## Problem to work on
Copy each line of the data beneath in which the word "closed" appears.

## Exercise data
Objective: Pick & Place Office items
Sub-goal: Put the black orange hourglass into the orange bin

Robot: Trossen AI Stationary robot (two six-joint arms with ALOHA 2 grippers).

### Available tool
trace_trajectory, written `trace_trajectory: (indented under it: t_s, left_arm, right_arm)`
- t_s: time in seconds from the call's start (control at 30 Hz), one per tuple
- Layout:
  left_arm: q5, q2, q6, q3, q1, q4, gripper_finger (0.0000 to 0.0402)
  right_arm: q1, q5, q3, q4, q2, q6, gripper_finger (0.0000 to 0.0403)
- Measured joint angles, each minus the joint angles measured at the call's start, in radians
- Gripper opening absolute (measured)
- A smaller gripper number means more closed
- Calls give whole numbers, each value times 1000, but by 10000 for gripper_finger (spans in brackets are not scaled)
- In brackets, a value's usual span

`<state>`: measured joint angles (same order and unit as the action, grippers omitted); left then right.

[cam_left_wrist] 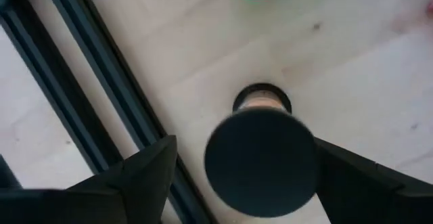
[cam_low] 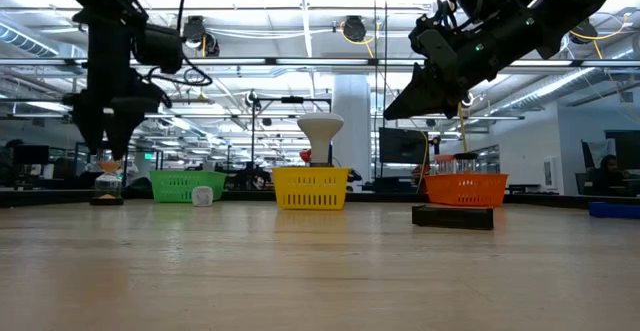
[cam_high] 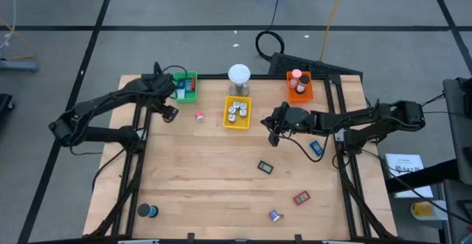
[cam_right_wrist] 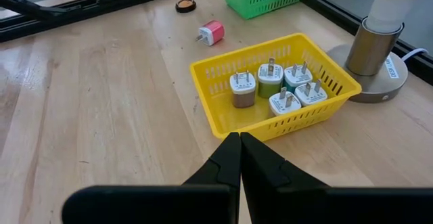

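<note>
above the table's far-left corner, the left gripper (cam_high: 171, 112) hangs with its two dark fingers spread wide and nothing between them. straight beneath it, in the left wrist view, stands a small black round-capped piece with a pale waist (cam_left_wrist: 261, 143), upright on the wood. it could be a tiny hourglass, though the view is too blurred to be sure. the piece is free of both fingers, so this reads as a release just made or a grasp about to begin; i cannot tell which. just beyond it sits the green rectangular mesh tray (cam_high: 186, 86) with blue pieces inside.

toward the middle, a small pink-and-white plug (cam_high: 199, 115) lies loose between the green tray and the yellow rectangular mesh tray (cam_high: 237, 113), which holds several white and green wall plugs (cam_right_wrist: 270, 84). behind that tray stands a white-domed metal cylinder (cam_high: 239, 80), and farther right an orange mesh tray (cam_high: 299, 88).

the right gripper (cam_high: 273, 135) hovers near the yellow tray, fingers clenched together on nothing.

scattered items remain on the near half: a blue rectangular piece (cam_high: 316, 148), a dark rectangular piece (cam_high: 265, 167), a red rectangular piece (cam_high: 301, 197), a small purple-and-silver bit (cam_high: 274, 215) and a black round roll (cam_high: 148, 211).

sorting looks partway done. next, the left claw would need to drop squarely over the capped piece and close, or lift clear.
</note>
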<state>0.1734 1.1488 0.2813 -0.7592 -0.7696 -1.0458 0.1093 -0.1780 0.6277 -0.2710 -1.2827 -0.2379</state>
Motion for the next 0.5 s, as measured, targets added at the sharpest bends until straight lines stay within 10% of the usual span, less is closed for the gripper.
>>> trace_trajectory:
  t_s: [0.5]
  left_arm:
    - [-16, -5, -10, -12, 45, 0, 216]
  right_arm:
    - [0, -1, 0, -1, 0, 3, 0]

## Written reply
- A smaller gripper number means more closed
Motion for the next 0.5 s, as measured, targets added at the sharpest bends until straight lines stay within 10% of the usual span, less is closed for the gripper.

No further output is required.